The presence of highly conserved genes in the same genomic regions can hinder the gene prediction, mostly if based on the alignments of conserved proteins. Indeed, during the spliced alignment step, individual exons of a given protein sequence can be distributed over several genes. Therefore, in these specific genomic regions, alignments of proteins or RNA-Seq data generally span several genes (with larger introns), which lead to the prediction of chimeric genes and the underestimation of the gene number (Additional file 1: Figure S10). To avoid these gene fusions, we added a step in our workflow. Namely, large introns of spliced alignments obtained with BLAT were post-processed. For each intron having a size greater than 5 kb, the corresponding alignment was splitted in two inside the intron, and the query sequence was realigned on the two new genomic regions. If the sum of the two alignment scores was greater than the score of the previous alignment, then the two new alignments were kept in place of the alignment that contained the large intron. This process was recursively applied until the sum of the two alignment scores did not satisfy the previous condition. At the end, alignments were refined (with dedicated alignment tools) as described in the Gene Prediction section.

Telomeric sequences

The interstitial telomeric sequences (ITS) were specifically searched as follows. First, the motif (TTAGGG)4 was searched in the coral genomes using blastn92. The blast result was filtered to keep hits with an identity percentage above 75%, a minimum coverage of 75% and two mismatches maximum were allowed. Distant hits of less than 400 bp were gathered to form a single ITS. The 188-bp satellite sequence was searched in the different coral genomes and in the NT database using Blastn. All the hits had an e-value < 1e − 13 and an identity percentage > 80%. Then, the matching sequences were used to build a HMM profile, using hmmbuild from HMMER suite [120] (v3.3).

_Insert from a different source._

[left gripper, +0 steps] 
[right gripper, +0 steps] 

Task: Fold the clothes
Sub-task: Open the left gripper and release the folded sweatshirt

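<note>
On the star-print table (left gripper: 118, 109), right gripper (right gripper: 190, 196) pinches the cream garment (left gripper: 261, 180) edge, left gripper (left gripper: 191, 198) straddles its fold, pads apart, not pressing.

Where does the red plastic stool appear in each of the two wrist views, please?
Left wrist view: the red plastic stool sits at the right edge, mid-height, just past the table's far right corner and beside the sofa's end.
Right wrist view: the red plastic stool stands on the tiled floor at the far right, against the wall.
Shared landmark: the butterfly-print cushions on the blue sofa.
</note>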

Detection of tandemly duplicated genes

Protein sets of Porites lobata, Pocillopora cf. effusa, Porites evermanni, Acropora millepora, Acropora digitifera, Montipora capitata, Galaxea fascicularis, Porites lutea, Pocillopora verrucosa, Pocillopora damicornis, Stylophora pistillata, Goniastrea aspera, and Orbicella faveolata (see references in “ Orthogroups and orthologous genes” section) were aligned against themselves using Diamond [121] (v0.9.24). Only matches with an e-value ≤ 10−20 and 80% of the smallest protein aligned were kept. Two genes were considered as tandemly duplicated if they were co-localized on the same genomic contig and not distant from more than 10 genes to each other. Then, all tandemly duplicated genes were clustered using a single linkage clustering approach.

Validation of tandemly duplicated genes

We validated the structure of the clusters of TDG, by comparing their overlap with Nanopore long reads. Considering a cluster with three tandemly duplicated genes A, B, and C, we first analyzed the two pairs of adjacent genes A/B and B/C. If at least one Nanopore read completely overlaps genes A and B, we classify the pair A/B as validated. Secondly, we analyzed the whole cluster, in our example, the cluster is validated if at least one Nanopore read overlaps the three genes A, B, and C (Additional file 1: Figure S6). Nanopore reads were mapped using minimap2 and following parameters “-t 36 –sam-hit-only -a -x map-ont” and secondary alignments were filtered using “-F 2308” from samtools. Overlaps between reads and gene positions were computed using bedtool intersect (Additional file 1: Table S9, Additional file 1: Figure S7 and Additional file 1: Figure S8).

Functional assignment of predicted genes

The derived proteins of Porites lobata and Pocillopora cf. effusa predicted genes were functionally assigned by aligning them against nr from the BLAST Databases distributed by NCBI (version 25/10/2019) using Diamond [121] (v0.9.24, e-value ≤ 10−5). Then, for each predicted protein, the best match based on bitscore against RefSeq proteins is selected. If there is no match against RefSeq proteins, then the best match is kept from other matches.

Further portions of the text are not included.